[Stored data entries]
· · · ·
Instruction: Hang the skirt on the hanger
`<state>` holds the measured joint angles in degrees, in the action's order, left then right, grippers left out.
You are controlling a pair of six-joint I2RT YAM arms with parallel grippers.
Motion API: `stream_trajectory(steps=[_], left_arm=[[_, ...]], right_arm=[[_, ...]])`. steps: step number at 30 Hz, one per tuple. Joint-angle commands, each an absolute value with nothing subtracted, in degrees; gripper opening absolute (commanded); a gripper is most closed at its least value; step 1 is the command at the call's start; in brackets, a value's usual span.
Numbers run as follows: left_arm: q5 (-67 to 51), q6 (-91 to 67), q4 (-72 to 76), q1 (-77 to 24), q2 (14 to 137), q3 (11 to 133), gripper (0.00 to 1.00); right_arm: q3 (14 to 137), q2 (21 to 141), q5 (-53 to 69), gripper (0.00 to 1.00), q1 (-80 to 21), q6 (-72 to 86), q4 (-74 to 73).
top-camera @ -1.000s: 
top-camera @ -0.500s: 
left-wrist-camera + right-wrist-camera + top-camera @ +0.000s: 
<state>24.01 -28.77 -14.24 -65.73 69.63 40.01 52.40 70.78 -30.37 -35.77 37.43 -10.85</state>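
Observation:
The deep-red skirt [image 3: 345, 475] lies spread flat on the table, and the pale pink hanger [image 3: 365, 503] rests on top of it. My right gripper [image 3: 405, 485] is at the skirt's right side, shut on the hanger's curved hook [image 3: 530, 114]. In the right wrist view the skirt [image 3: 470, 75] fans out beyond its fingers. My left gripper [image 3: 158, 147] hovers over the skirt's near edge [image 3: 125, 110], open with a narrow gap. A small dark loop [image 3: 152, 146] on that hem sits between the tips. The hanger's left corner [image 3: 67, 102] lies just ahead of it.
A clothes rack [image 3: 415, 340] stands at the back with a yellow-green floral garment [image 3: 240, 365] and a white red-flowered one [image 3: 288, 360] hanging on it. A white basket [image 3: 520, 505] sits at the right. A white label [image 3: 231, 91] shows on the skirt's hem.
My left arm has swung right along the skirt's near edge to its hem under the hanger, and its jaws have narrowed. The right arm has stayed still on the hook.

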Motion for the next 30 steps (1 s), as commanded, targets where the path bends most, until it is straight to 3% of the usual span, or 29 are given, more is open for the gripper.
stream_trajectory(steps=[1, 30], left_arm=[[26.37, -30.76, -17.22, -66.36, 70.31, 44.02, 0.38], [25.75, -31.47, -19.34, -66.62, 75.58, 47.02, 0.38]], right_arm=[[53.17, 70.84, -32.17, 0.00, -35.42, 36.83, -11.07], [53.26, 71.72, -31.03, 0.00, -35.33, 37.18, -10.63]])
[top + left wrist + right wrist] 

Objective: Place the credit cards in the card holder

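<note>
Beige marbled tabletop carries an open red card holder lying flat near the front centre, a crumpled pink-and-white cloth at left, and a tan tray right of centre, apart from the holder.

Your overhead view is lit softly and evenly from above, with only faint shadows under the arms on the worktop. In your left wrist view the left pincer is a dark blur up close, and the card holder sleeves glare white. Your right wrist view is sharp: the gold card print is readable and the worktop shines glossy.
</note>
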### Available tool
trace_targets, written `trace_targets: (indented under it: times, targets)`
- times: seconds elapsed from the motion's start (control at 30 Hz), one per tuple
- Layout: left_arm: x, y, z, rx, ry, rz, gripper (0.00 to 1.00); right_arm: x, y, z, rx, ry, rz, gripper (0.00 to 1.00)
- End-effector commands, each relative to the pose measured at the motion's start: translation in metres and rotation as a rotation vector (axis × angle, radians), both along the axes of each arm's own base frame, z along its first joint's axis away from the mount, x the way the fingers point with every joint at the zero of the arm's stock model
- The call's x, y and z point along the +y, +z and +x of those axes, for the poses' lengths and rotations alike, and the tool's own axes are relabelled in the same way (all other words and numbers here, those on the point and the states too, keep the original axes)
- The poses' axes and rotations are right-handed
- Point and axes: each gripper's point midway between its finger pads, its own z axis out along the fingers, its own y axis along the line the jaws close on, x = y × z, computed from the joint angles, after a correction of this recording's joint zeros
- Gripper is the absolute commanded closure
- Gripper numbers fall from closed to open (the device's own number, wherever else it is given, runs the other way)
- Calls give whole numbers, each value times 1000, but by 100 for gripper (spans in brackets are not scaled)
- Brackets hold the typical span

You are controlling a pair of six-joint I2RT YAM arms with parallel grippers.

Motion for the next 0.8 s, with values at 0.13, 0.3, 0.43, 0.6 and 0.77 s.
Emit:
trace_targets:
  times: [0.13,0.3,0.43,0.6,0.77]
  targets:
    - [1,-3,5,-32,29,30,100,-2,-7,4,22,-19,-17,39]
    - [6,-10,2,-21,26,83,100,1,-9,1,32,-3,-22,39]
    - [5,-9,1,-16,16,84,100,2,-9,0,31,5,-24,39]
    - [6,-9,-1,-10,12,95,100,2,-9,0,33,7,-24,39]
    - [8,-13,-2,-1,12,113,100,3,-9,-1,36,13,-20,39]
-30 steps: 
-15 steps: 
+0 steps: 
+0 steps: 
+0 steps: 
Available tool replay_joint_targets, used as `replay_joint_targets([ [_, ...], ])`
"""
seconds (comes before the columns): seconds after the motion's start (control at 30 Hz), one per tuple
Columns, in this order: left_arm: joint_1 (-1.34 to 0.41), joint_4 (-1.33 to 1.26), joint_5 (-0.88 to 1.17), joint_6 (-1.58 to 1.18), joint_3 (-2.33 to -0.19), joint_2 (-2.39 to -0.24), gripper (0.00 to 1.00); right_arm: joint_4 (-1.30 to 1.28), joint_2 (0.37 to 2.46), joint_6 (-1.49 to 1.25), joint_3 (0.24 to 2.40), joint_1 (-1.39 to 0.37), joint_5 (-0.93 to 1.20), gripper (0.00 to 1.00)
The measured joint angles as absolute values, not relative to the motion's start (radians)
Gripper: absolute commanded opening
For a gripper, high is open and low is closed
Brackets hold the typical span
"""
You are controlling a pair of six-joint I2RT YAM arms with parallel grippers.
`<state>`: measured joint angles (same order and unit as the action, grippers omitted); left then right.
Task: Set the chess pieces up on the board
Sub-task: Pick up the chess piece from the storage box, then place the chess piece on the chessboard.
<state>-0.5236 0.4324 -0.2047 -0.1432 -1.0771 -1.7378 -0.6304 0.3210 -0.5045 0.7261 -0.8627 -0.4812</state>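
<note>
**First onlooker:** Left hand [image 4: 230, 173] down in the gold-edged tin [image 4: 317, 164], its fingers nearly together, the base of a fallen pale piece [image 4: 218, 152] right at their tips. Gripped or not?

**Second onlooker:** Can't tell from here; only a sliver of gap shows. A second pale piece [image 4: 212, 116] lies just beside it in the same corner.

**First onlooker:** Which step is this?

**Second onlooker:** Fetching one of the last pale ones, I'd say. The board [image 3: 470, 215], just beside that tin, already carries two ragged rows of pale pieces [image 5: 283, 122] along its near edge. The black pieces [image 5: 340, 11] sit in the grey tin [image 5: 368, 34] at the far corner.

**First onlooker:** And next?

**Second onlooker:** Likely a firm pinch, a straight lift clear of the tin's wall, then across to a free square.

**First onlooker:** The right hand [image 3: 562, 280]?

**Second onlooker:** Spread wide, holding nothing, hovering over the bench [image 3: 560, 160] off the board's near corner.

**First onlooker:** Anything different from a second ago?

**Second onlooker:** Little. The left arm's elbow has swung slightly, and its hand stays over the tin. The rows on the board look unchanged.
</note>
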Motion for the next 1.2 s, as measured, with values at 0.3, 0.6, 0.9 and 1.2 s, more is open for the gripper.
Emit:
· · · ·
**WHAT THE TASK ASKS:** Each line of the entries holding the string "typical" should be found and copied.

**RESPONSE TO THE TASK:**
- Brackets hold the typical span
Brackets hold the typical span

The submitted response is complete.